Exercise directions: In the data that follows, find the line with "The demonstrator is"; transcribe it, every later line up to the one with "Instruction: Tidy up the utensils", and that line as well, exactly and with no others.

Data below:
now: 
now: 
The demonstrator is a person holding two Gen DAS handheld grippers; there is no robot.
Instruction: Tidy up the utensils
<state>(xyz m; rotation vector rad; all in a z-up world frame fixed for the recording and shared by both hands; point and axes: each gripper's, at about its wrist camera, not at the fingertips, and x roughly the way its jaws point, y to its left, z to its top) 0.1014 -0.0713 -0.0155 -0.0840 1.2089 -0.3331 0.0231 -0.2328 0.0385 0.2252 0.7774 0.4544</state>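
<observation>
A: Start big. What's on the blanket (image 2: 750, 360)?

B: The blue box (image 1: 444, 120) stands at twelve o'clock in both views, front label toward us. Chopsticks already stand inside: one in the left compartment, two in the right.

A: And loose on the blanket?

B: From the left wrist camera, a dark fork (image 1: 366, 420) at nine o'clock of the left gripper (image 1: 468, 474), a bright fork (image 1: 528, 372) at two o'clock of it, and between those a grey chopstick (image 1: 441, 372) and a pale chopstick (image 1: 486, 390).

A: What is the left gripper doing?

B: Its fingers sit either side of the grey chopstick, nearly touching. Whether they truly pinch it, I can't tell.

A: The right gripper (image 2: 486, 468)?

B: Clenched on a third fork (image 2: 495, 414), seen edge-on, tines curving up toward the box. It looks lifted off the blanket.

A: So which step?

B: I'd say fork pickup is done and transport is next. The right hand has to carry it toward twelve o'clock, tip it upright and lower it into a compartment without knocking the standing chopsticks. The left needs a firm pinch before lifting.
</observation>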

Expected answer:
The demonstrator is a person holding two Gen DAS handheld grippers; there is no robot.
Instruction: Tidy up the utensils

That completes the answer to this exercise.